__Work to be completed__. Among the lines below, tally those that contain "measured" and respond with the total only.

__Dataset extract__.
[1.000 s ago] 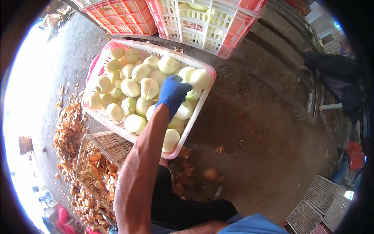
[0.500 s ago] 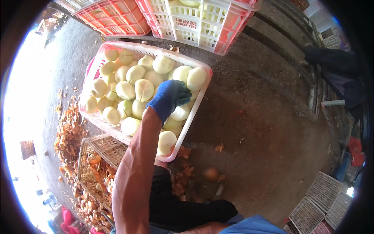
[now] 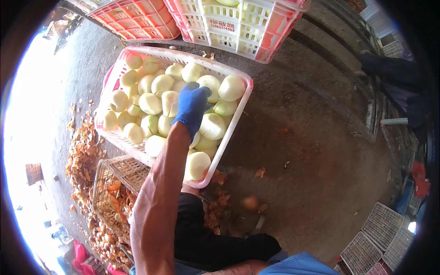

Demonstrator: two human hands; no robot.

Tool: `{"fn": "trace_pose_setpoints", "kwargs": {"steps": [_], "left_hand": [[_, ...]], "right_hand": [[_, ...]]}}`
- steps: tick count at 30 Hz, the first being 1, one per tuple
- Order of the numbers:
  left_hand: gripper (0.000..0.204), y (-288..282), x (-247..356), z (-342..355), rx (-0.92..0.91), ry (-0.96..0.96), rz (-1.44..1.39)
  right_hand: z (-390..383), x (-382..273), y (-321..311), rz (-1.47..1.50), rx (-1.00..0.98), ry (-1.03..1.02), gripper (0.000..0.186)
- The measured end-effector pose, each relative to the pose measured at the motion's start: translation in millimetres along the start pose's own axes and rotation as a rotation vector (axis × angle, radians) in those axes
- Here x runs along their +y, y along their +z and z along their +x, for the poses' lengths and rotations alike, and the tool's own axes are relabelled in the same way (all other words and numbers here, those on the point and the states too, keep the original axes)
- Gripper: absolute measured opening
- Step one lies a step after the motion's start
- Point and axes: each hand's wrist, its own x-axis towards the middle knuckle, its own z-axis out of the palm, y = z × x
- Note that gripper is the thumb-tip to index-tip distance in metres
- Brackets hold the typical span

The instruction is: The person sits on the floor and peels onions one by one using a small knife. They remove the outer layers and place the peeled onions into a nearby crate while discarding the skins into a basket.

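My left hand (image 3: 191, 106), in a blue knitted glove, is over the right half of a white-and-pink plastic crate (image 3: 235, 135) heaped with peeled onions (image 3: 150, 104). Its fingers are curled in, close against a large pale onion (image 3: 211, 85), and what they hold, if anything, is hidden. Another onion (image 3: 231, 88) sits in the crate's far right corner. Just below the glove lies a striped onion (image 3: 212, 126), and one more (image 3: 198, 166) rests in the near corner. Part of my right forearm (image 3: 240, 268) shows at the lower edge; its hand is out of view.
A white-and-red crate (image 3: 247, 32) and an orange-red crate (image 3: 133, 20) stand beyond. At left, a worn basket (image 3: 130, 172) lies among dry onion skins (image 3: 81, 158). A blurred brown onion (image 3: 250, 203) is on the floor. Grey crates (image 3: 382, 220) are at lower right.
My left hand has drawn back to the left from the crate's right edge, and its fingers are more curled. An onion it covered before now shows near the right rim.
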Motion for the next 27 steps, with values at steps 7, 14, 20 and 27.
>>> {"fn": "trace_pose_setpoints", "kwargs": {"steps": [7,14,20,27], "left_hand": [[0.013,-18.8,-4.5,1.9,0.086,0.023,0.074],[0.026,-83.7,22.7,-19.4,-0.011,0.029,-0.065],[0.046,-127.8,97.3,-154.5,0.065,0.495,0.863],[0.039,-141.7,150.6,-337.3,-0.400,0.690,1.463]], "right_hand": [[-4.1,4.8,4.4,0.005,0.008,0.025,0.024],[-6.4,21.7,7.8,0.003,0.029,0.052,0.024],[4.4,26.5,4.7,0.009,0.156,-0.020,0.023],[30.3,102.0,13.3,0.009,0.165,-0.068,0.021]]}}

__Answer to this task__. 2